• _Work to complete_:
For the listing that follows, give again exactly the lines from the one with "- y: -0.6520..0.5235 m" to the one with "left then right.", including both.

• _The data_:
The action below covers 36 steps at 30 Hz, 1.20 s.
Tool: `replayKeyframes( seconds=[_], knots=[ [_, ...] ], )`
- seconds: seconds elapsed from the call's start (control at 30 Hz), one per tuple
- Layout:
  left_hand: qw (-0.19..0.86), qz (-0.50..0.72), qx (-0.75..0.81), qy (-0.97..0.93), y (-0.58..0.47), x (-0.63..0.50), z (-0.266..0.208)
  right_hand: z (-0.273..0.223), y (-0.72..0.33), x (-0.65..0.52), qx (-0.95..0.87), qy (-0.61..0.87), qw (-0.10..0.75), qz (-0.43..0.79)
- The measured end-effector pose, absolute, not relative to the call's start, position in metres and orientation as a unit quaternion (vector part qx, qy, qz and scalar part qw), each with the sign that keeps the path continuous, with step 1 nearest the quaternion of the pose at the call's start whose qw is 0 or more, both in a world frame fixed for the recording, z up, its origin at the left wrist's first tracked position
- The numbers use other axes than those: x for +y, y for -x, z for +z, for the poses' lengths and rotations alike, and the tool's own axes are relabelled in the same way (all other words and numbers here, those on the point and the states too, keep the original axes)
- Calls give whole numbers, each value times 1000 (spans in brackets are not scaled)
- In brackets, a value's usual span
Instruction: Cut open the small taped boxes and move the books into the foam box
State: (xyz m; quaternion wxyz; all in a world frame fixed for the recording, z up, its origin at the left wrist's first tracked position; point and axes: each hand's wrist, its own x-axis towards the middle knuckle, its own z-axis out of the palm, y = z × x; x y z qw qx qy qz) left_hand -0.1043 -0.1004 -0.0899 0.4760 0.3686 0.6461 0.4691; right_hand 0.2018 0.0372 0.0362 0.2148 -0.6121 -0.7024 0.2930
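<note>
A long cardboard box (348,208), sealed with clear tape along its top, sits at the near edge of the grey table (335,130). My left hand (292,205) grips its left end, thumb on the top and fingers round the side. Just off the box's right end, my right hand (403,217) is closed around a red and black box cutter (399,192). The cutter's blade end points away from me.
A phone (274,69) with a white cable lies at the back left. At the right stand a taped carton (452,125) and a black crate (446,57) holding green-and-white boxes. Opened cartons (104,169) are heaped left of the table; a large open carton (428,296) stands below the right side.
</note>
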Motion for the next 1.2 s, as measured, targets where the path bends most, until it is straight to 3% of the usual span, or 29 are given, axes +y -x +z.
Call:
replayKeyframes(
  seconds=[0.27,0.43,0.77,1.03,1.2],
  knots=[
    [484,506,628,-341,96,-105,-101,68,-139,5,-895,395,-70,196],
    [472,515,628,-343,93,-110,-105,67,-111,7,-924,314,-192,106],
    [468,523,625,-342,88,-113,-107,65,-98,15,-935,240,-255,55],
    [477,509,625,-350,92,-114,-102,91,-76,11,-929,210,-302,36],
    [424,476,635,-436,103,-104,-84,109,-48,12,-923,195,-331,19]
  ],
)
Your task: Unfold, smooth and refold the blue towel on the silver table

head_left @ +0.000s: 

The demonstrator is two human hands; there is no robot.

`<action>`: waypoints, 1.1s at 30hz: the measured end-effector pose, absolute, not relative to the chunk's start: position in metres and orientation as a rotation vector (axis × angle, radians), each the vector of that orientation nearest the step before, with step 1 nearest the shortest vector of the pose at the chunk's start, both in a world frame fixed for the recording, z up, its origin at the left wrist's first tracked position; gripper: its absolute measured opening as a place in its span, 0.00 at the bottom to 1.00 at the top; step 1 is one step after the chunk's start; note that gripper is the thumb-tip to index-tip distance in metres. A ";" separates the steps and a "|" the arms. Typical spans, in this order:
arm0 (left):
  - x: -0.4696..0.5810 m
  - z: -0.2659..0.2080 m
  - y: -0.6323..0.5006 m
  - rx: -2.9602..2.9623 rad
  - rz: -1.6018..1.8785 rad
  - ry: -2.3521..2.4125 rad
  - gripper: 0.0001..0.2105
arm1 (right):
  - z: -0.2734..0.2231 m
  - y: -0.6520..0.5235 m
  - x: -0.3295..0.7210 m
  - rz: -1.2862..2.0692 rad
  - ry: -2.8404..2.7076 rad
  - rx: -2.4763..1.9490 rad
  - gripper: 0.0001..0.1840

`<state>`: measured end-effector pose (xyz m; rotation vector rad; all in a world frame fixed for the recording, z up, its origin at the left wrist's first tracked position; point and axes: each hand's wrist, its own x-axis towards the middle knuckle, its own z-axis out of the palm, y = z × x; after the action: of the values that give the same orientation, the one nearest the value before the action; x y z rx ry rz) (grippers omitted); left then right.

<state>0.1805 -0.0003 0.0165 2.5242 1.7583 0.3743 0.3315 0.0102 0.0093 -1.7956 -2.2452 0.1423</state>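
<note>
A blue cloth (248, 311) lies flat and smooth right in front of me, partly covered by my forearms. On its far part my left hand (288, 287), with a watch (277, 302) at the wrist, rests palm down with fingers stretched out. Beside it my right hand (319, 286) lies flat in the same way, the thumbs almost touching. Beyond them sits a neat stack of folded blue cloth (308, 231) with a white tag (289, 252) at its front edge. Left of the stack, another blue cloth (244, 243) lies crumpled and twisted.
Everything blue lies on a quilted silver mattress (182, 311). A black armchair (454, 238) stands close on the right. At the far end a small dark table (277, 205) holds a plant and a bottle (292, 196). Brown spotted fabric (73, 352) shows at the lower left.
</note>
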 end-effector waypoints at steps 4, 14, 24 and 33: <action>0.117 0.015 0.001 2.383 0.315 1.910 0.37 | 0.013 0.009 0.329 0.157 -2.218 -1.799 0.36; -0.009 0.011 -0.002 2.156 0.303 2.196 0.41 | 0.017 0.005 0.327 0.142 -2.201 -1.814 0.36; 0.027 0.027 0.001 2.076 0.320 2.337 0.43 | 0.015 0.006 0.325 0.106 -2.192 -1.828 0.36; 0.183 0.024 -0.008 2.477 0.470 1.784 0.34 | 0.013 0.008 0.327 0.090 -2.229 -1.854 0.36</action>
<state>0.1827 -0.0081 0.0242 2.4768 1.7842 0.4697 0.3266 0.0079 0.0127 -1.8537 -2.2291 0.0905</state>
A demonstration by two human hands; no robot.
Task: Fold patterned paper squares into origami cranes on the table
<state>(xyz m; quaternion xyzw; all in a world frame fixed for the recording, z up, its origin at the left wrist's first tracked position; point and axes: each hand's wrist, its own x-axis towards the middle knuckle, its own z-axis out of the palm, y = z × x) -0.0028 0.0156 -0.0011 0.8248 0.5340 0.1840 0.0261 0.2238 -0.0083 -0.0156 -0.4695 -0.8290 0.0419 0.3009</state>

• _Response to the task_:
  - y: -0.6520..0.5235 m
  - x: -0.3295..0.7210 m
  - rz: -1.2862..2.0692 rad
  - ry: -2.8404..2.7076 rad
  - rx: -2.4763..1.9490 rad
  - gripper: 0.0001..0.1840

`<state>`: measured end-effector pose (xyz m; rotation vector rad; all in a world frame fixed for the recording, z up, its origin at the left wrist's first tracked position; point and axes: each hand's wrist, its own x-axis towards the middle knuckle, its own z-axis out of the palm, y = z × x; after the action: of the values that give the same orientation, the one nearest the value before the action; x y z rx ry rz) (grippers omitted); left then right.

Nothing more remains to be done for this exercise.